Activity: Begin with the first line below and retype each line exactly through the line containing "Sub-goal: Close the". Any pictures are to be left out.

Items from a dataset
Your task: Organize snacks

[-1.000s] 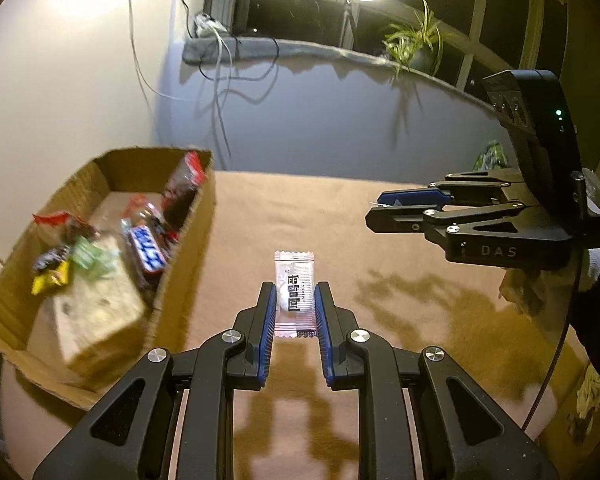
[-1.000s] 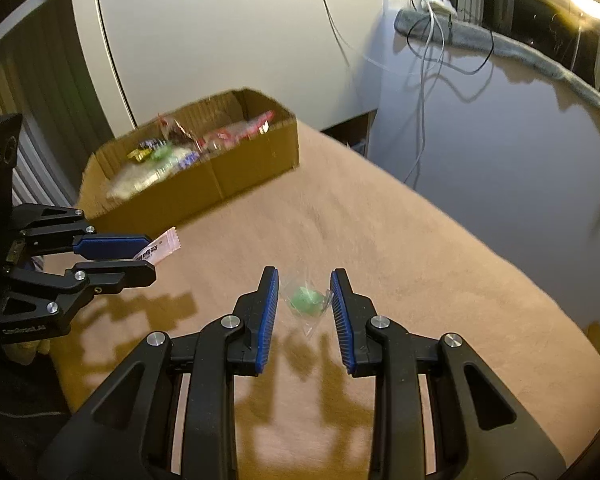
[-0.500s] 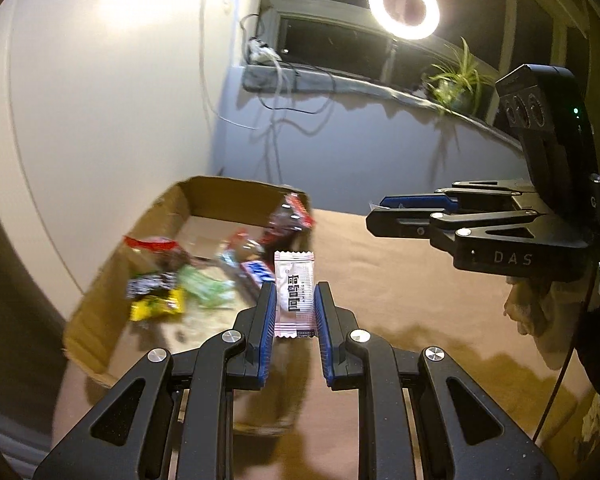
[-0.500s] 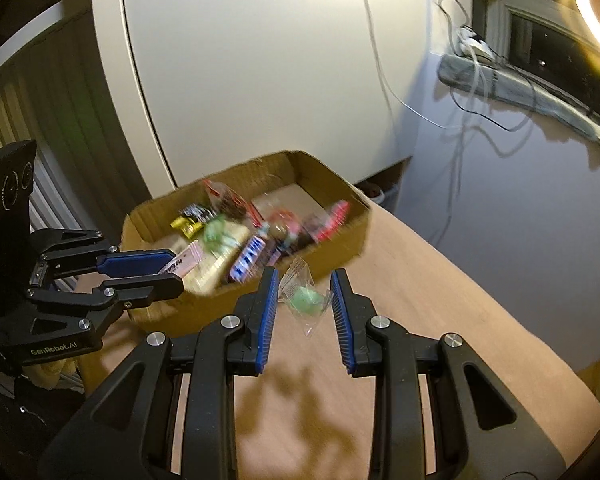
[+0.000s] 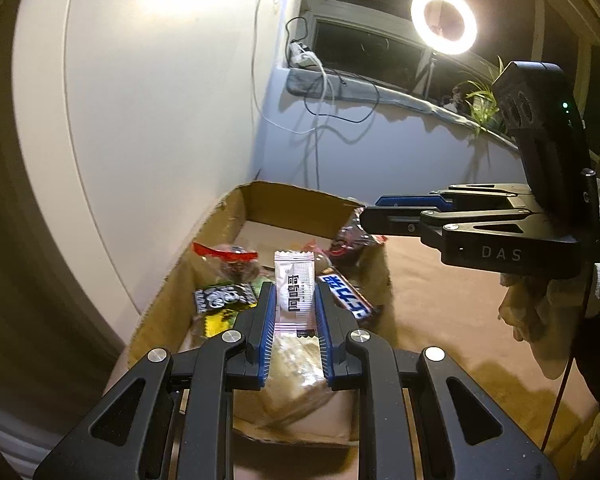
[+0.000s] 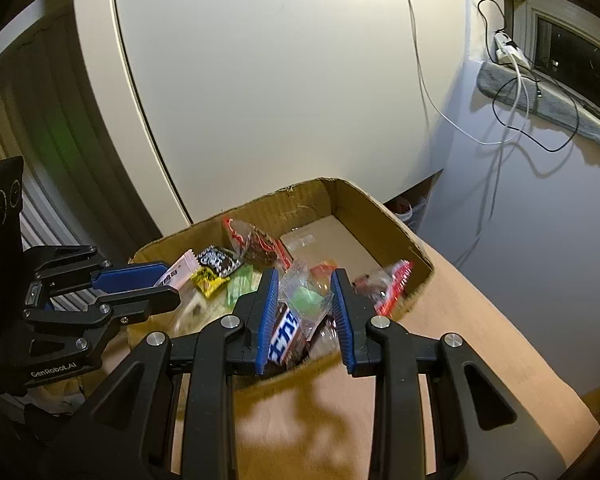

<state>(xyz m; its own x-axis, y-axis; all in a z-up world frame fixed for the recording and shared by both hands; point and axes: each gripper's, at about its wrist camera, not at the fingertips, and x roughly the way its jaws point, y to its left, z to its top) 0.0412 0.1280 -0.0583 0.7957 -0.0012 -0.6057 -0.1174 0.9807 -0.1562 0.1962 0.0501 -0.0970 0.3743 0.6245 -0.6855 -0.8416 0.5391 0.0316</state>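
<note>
With the left gripper [image 5: 296,312] clamping a white sachet [image 5: 293,288] and the right gripper [image 6: 305,306] a clear-wrapped green candy [image 6: 306,300] above the cardboard box [image 6: 384,216], release follows.

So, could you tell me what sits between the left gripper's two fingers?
A white sachet with dark lettering, clamped by the left gripper above the cardboard box, as the left wrist view shows.

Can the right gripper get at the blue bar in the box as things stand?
Probably not yet: the right gripper is shut on a green candy, so its fingers are occupied, though the blue bar lies uncovered just below.
</note>
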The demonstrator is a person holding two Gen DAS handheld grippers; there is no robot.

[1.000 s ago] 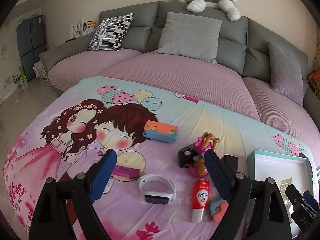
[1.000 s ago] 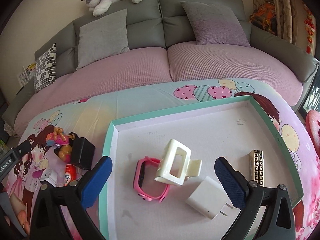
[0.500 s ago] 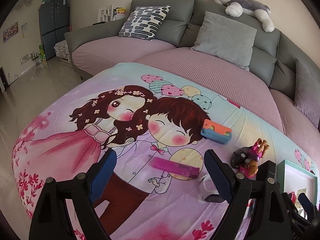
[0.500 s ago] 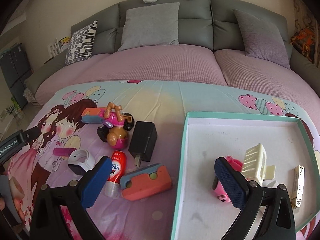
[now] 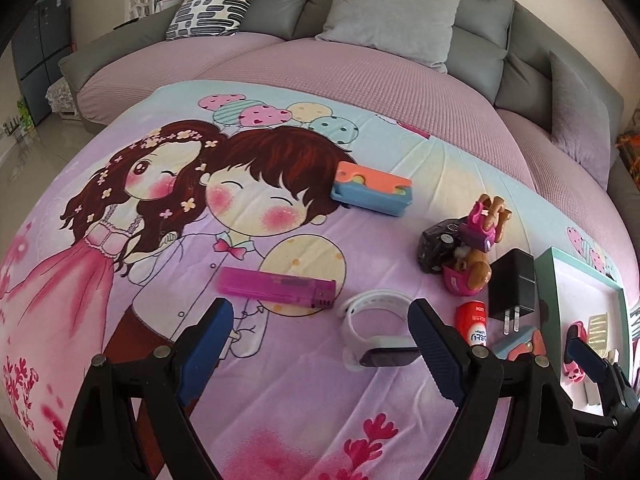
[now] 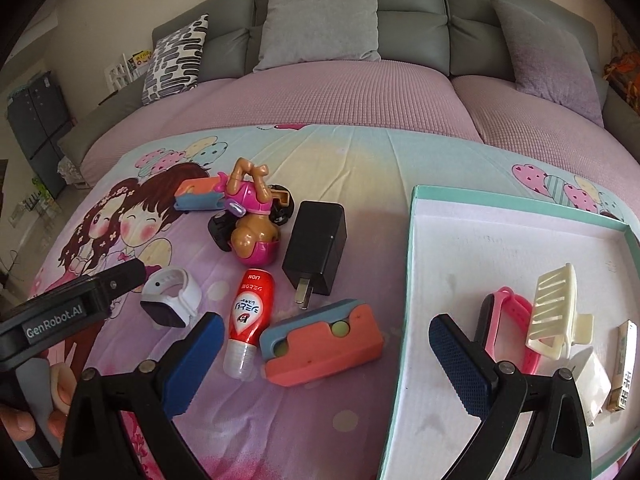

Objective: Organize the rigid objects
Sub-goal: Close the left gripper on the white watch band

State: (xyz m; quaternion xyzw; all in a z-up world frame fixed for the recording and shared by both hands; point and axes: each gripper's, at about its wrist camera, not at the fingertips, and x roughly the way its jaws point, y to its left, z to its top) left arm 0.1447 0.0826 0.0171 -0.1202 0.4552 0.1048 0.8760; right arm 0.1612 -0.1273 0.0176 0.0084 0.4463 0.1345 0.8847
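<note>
My left gripper (image 5: 320,320) is open over the cartoon-print cloth (image 5: 160,320), just short of a purple lighter (image 5: 276,286). A white watch (image 5: 376,328) lies by its right finger. My right gripper (image 6: 326,334) is open too, its jaws wide on either side of an orange-and-blue block (image 6: 320,352) without touching it. Around it lie a red bottle (image 6: 248,316), a black charger (image 6: 316,248), a toy dog (image 6: 252,216) and the white watch (image 6: 172,300). The teal-rimmed tray (image 6: 412,280) holds a pink watch (image 6: 508,320), a cream hair clip (image 6: 556,312), a white charger (image 6: 592,384) and a gold patterned piece (image 6: 624,364).
A second orange-and-blue block (image 5: 372,188) lies further back on the cloth. Behind the table runs a grey sofa with a pink cover (image 5: 360,76) and cushions. A finger of my left gripper (image 6: 128,274) reaches in at the left of the right wrist view, with a person's hand (image 6: 24,420) below it.
My right gripper swung left from over the tray to the loose things on the cloth. My left gripper moved left and came down toward the purple lighter.
</note>
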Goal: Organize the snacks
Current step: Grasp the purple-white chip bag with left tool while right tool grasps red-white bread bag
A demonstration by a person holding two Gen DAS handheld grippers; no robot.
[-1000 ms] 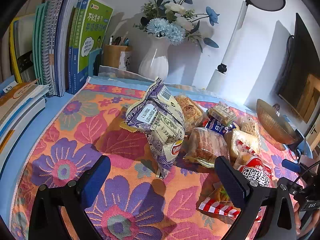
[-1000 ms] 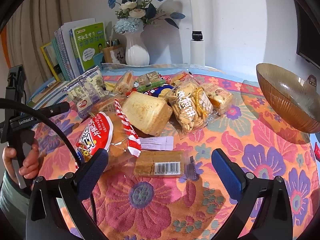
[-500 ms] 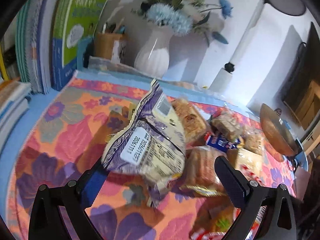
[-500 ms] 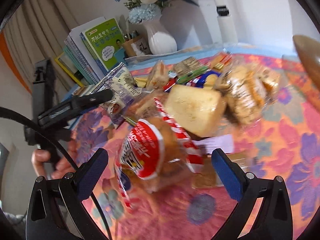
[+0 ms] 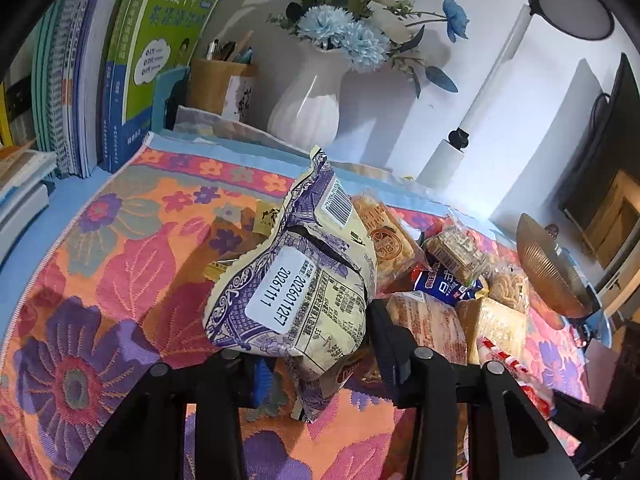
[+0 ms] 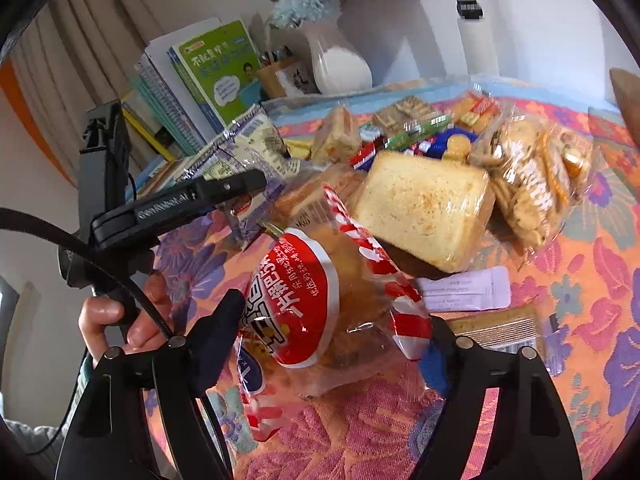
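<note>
My left gripper (image 5: 316,352) is shut on a purple and cream chip bag (image 5: 304,280), whose lower end sits between the jaws; the bag stands over the flowered cloth. It also shows in the right wrist view (image 6: 244,148) with the left gripper (image 6: 240,188) on it. My right gripper (image 6: 332,340) is shut on a clear bread bag with a red label (image 6: 304,300). Behind lie a toast slice pack (image 6: 424,208), cracker bags (image 6: 528,184) and several more wrapped snacks (image 5: 440,280).
A brown ribbed bowl (image 5: 548,268) stands at the right edge of the table. Upright books (image 5: 120,60), a pen cup (image 5: 220,84), a white vase of blue flowers (image 5: 312,108) and a white lamp (image 5: 480,112) line the back. A small flat packet (image 6: 468,288) lies on the flowered tablecloth (image 5: 100,260).
Both grippers moved forward into the pile and shut, the left on the chip bag and the right on the red-label bread bag.
</note>
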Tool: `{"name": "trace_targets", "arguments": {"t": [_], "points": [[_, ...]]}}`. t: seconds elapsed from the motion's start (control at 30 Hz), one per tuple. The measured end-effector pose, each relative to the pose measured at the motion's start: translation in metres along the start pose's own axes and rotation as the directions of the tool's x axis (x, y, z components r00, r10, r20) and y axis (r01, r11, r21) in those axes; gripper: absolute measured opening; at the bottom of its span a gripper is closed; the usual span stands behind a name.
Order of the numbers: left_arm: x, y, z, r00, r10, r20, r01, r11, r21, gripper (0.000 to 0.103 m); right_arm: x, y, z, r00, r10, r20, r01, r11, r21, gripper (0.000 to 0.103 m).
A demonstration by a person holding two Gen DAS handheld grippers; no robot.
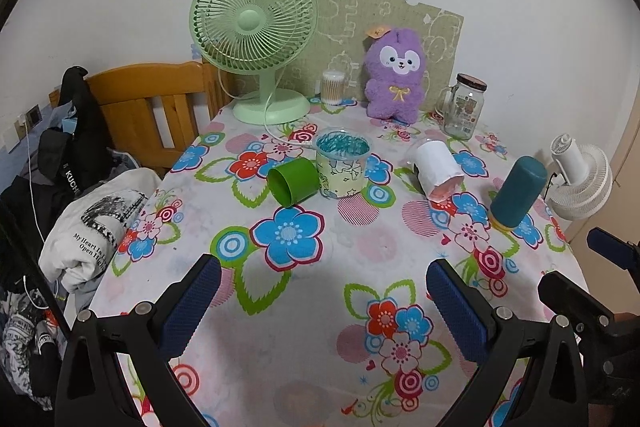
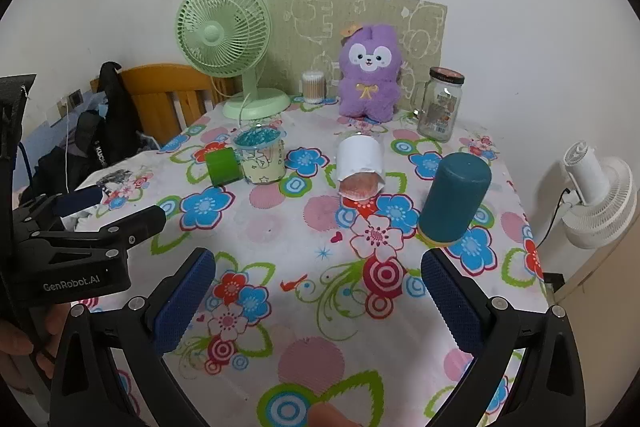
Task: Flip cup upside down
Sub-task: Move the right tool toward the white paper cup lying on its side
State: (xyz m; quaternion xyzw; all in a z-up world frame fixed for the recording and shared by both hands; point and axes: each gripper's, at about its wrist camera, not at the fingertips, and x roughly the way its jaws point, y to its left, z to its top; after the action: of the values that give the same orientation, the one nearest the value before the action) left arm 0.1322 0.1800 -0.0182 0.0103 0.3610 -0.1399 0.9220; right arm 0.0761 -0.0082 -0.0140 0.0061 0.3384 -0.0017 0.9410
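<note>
Cups of several kinds are seen on the flowered counter [image 1: 304, 327]. A green cup [image 1: 294, 181] lies on its side at the 10 o'clock part of the cloth in the left wrist view, its mouth turned toward the camera, touching or just beside an upright patterned tub [image 1: 343, 163] filled with blue-green shreds. A white cup [image 1: 436, 171] lies tipped over near the centre, at about 1 o'clock, its pinkish mouth facing forward. A teal cup [image 2: 454, 198] is stood mouth down, tilted slightly, on a yellow rim at 2 o'clock in the right wrist view.

The left gripper [image 1: 324, 311] is held wide apart above the near cloth, with nothing between its blue pads [image 1: 192, 307]. The right gripper [image 2: 318, 307] is likewise spread wide and holds nothing; the teal cup is just beyond its right finger.

At the far edge, from 11 to 1 o'clock, a green fan [image 1: 256, 31], a cotton swab jar [image 1: 334, 87], a purple plush toy [image 1: 396, 75] and a glass jar [image 1: 464, 107] are lined up against the wall. A white fan [image 2: 596, 195] is seen off the counter at 3 o'clock.
</note>
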Motion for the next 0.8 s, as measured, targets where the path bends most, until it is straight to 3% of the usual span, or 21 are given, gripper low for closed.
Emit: {"name": "trace_targets", "arguments": {"t": [0.37, 0.8], "points": [[0.043, -0.004, 0.021, 1.0, 0.021, -0.013, -0.02, 0.993, 0.113, 0.103, 0.046, -0.003, 0.025, 0.999, -0.005, -0.048, 0.005, 1.0, -0.018, 0.103], [0.093, -0.002, 0.06, 0.998, -0.065, -0.026, 0.069, 0.977, 0.203, 0.103, 0.109, -0.014, 0.069, 0.997, -0.025, -0.07, 0.022, 0.999, -0.035, 0.103]]}}
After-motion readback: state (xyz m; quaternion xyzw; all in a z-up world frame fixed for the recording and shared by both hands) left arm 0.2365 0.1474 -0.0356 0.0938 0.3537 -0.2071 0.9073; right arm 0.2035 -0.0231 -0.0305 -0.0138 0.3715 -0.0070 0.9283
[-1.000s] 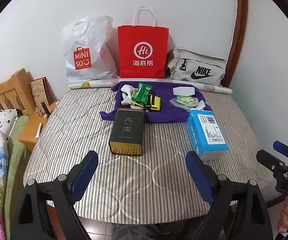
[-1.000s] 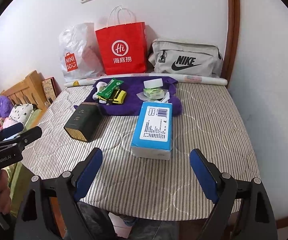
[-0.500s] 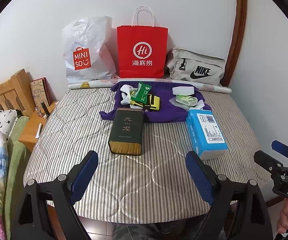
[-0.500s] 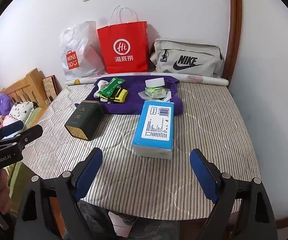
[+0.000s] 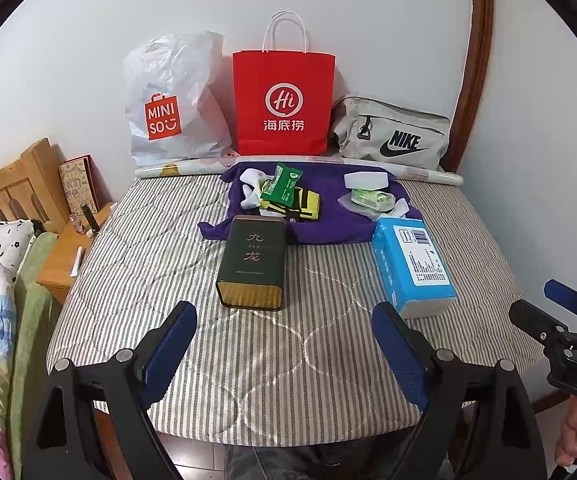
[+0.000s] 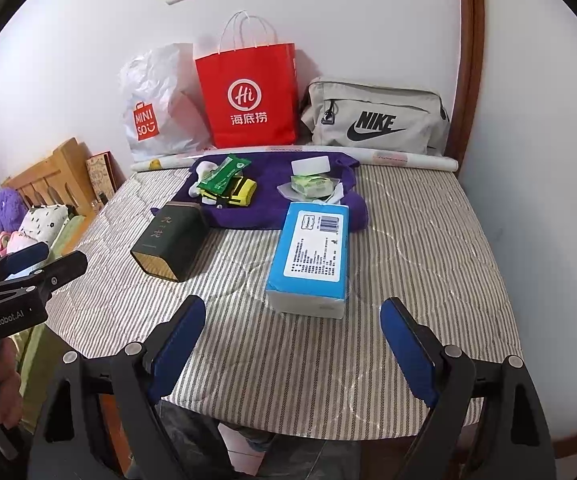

The completed task:
Your task: Organize snacks

[-1.000s] 
[-1.000s] 
[-0.500s] 
[-0.500s] 
[+0.000s] 
[+0.000s] 

<state>(xyz m; its own x-axis, y-axis; all in a z-up world frame fixed for the recording and shared by both hands; point and axes: each gripper's, at about its wrist camera, not at the fingertips, and x roughly the way its jaws point, y to its left, z to its top) 0.0412 0.1280 -0.0583 0.7957 -0.0012 -0.6057 -0.1174 0.9807 -0.1562 0.1962 0.0501 -0.0970 0.3743 0.6245 -0.6855 -0.8416 0.5391 0.0316</state>
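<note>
With the left gripper [image 5: 296,312] clamping a white sachet [image 5: 293,288] and the right gripper [image 6: 305,306] a clear-wrapped green candy [image 6: 306,300] above the cardboard box [image 6: 384,216], release follows.

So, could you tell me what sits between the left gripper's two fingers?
A white sachet with dark lettering, clamped by the left gripper above the cardboard box, as the left wrist view shows.

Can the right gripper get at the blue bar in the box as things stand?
Probably not yet: the right gripper is shut on a green candy, so its fingers are occupied, though the blue bar lies uncovered just below.
</note>
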The demonstrator is a person holding two Gen DAS handheld grippers; there is no robot.

[1.000 s ago] 
[1.000 s ago] 
[0.500 s ago] 
[0.500 s ago] 
[now] 
[now] 

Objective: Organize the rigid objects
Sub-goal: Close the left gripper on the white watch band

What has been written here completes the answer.